As an addition here I have a question. Disc valves had been used on smaller engines before, but Kawasaki and Bridgestone managed to bring this technology to market first in the larger capacity sector, despite the fact that Suzuki had stolen similar plans from MZ several years earlier. Why were Suzuki so late to the party? Answers below in the comments please if any of you have any insight.
Now to finish today’s list we have something both exotic and unusual. The Gilera NGR 250 was only made for two years, from 1984 to 1985. By then the world had be drowned in full bore race replica multi cylinder bikes that were literally race bikes with lights. The Gilera wasn’t, but it was a fantastic little bike. Built around a lightweight trellis frame with bodywork that made it look like a miniature GPZ, the NGR250 is a very rare sight on today’s roads. It used a 250cc liquid-cooled single cylinder engine which produced around 40HP at 7500rpm and 30Nm of torque at around the same point. Weighing just 138kg or just over 300lbs it was a lightweight sports bike with razor sharp steering, but the package was less frantic and not as highly strung as the new Japanese race replicas. This was like an all new version of the Bultaco Metralla, but filled with 1980’s Italian style and a big heap of passion. Compared to the new Japanese two strokes, it was easy to ride and had great pull from low revs for a two-stroke, but it came at a time when the popularity of both two-strokes and 250cc motorcycles in general was on the wane. The changes to licencing laws in the UK and many other countries meant that 250cc bikes were no longer the choice of new riders. This was an era when the 125cc engines would take over in the starter bikes of learners, and the sales of 250cc bikes just kept falling. This left the Gilera, and many other motorcycles in a strange limbo. A sector of the industry that became niche, and little more than a source for production based race bikes. The build quality of the Gilera was undeniable, and the 5 gallon tank, twin front discs and fully adjustable Marzocchi suspension made it a practical, smooth and comfortable ride that was as simple to maintain as it was to ride.
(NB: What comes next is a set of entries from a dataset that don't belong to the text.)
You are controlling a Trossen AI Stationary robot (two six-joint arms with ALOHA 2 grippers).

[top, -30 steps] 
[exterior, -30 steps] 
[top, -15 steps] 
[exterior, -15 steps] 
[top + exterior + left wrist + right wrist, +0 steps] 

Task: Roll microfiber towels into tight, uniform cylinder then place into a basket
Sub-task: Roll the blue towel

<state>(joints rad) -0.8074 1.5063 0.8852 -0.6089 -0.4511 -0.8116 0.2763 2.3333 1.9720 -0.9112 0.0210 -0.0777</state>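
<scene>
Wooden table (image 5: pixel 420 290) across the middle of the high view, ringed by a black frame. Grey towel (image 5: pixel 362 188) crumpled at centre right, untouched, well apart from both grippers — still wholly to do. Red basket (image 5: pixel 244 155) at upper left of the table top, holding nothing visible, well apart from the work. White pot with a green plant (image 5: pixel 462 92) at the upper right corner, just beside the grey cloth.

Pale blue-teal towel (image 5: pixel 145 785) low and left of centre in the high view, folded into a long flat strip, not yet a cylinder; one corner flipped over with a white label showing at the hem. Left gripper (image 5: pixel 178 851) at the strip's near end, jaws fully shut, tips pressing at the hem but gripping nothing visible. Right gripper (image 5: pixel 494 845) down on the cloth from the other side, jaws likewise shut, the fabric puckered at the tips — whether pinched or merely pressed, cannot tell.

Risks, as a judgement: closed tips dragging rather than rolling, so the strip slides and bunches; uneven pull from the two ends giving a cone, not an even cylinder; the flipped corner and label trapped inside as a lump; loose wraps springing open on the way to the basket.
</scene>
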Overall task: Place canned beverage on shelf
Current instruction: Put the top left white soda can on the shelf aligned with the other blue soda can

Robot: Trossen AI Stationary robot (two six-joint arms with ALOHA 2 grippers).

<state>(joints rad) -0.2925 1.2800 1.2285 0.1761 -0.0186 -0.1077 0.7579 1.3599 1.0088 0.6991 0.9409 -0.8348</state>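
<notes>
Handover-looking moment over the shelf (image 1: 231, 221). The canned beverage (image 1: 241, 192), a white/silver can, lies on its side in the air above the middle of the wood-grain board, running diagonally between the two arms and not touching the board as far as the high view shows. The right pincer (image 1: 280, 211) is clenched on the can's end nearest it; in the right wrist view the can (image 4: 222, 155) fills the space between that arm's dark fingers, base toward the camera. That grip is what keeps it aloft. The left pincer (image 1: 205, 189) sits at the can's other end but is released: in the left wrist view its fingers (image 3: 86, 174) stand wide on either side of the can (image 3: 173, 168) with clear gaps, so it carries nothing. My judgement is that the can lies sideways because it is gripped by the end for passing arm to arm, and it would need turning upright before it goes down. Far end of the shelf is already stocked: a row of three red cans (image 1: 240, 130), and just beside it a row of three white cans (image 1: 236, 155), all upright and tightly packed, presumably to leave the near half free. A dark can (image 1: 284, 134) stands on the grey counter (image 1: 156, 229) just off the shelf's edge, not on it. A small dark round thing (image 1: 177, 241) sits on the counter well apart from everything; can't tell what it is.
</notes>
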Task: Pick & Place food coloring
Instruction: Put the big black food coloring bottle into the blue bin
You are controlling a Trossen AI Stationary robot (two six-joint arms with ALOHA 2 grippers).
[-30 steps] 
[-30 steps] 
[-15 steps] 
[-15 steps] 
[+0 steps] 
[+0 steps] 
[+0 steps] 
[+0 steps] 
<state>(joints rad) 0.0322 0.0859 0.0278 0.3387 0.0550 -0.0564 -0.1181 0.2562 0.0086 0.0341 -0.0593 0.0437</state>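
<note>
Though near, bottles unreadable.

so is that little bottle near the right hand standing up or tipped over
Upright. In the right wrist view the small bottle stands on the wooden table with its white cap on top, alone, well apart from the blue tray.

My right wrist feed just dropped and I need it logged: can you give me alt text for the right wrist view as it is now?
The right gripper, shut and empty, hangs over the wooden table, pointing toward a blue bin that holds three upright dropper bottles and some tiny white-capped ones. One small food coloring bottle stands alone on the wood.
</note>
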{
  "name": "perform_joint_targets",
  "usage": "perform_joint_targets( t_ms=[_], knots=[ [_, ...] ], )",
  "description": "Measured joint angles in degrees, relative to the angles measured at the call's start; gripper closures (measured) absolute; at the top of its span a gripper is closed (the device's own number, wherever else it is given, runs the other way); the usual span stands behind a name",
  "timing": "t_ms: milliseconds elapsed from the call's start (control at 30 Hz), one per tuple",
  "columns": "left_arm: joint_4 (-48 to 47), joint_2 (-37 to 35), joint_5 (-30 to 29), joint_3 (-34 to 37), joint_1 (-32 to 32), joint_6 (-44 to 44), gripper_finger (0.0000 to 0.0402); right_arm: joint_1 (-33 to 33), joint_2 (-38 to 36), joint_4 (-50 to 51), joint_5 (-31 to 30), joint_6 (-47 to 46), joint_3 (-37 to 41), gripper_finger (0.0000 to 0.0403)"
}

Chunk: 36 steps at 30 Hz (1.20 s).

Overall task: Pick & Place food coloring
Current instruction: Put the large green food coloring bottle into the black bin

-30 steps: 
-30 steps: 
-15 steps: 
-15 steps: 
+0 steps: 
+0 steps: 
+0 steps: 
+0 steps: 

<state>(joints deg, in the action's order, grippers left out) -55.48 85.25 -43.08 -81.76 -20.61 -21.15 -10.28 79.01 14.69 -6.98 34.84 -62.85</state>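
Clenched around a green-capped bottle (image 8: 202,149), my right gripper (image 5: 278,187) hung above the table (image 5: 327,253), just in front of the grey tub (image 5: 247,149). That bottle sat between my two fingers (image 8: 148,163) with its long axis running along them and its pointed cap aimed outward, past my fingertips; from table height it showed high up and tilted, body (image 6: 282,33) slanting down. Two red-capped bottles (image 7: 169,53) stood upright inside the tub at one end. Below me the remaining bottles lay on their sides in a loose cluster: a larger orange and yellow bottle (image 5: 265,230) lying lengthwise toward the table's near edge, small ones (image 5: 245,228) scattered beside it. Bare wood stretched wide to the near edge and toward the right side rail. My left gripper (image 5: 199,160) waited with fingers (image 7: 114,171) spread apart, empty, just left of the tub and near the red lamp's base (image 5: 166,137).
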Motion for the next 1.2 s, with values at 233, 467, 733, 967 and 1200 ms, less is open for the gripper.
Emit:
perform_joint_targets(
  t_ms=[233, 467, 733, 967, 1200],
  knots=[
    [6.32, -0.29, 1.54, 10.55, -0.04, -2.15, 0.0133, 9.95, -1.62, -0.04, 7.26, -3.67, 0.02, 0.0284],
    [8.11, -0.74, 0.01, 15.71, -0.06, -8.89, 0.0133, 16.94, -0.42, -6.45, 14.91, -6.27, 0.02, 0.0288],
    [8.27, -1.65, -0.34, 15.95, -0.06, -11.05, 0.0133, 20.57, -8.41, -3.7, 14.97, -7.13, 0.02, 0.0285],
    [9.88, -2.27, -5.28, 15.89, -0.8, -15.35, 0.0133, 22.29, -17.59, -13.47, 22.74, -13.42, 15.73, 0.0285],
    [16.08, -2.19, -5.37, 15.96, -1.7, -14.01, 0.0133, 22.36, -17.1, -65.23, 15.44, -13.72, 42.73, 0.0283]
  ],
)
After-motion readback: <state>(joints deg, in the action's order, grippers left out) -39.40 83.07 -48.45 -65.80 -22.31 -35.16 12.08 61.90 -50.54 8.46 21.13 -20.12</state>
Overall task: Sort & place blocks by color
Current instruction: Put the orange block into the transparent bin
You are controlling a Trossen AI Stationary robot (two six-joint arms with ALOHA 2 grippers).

It did mark the end of an era in many ways. The beginning of the end for the simple but powerful two-stroke single. A few high performance multi-cylinder two-stroke bikes continued for a short while, but as racing and Motocross moved to four-strokes, the writing was sadly on the wall for the humble strokers.
Well I guess with that we end on a sadder note today, but I hope you enjoyed this journey through the hinterlands of two-stroke history. I hope you had at least a surprise or two and hopefully, like me, you learned a little bit too.